#### [WHAT THIS TASK INVOLVES]
Lines from the beginning of the entries up to and including the one with "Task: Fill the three" must be duplicated word for word; leave out all others.

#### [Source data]
--- --- ---
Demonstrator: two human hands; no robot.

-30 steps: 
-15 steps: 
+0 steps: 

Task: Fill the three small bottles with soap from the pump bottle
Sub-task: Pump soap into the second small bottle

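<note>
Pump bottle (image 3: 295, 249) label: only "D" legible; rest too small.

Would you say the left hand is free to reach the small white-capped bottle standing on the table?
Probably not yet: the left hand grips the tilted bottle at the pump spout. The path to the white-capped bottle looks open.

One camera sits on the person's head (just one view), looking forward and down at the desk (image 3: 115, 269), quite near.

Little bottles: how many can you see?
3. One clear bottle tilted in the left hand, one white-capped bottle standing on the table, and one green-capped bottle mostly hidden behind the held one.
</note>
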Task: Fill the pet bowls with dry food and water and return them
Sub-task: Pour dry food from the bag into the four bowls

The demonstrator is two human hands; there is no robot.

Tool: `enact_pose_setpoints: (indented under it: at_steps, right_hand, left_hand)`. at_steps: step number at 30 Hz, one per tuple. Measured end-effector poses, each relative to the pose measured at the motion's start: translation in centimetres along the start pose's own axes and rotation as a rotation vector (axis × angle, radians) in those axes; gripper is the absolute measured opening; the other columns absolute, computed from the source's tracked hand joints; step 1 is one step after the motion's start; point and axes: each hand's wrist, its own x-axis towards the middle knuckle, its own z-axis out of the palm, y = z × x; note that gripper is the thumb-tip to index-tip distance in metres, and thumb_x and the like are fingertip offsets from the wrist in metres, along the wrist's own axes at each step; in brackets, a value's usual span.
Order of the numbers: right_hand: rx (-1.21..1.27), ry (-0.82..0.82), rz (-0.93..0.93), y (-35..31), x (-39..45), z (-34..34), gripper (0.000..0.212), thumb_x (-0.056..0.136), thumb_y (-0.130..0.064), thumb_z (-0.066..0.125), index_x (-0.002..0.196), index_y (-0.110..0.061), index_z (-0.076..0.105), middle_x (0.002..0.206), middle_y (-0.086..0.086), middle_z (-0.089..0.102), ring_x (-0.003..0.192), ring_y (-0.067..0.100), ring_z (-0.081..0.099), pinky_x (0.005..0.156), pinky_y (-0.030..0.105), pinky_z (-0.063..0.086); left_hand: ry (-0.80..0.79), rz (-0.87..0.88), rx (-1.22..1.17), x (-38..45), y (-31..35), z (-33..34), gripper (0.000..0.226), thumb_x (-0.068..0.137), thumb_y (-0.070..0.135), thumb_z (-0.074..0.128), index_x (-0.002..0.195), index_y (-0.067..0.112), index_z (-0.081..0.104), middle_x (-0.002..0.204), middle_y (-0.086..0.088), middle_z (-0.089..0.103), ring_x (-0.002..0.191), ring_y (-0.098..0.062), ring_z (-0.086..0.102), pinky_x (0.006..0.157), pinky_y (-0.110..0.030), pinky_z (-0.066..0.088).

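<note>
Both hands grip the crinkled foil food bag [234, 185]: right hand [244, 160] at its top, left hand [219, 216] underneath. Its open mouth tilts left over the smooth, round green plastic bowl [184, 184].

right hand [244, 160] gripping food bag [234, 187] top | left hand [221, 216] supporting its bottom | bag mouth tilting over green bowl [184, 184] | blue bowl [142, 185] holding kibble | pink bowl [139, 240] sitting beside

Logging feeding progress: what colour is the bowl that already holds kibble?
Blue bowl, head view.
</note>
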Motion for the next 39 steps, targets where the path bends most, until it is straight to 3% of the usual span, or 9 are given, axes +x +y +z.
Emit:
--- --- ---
#### [RESULT BELOW]
Demonstrator: two human hands; no robot.

-30 steps: 
-15 steps: 
+0 steps: 

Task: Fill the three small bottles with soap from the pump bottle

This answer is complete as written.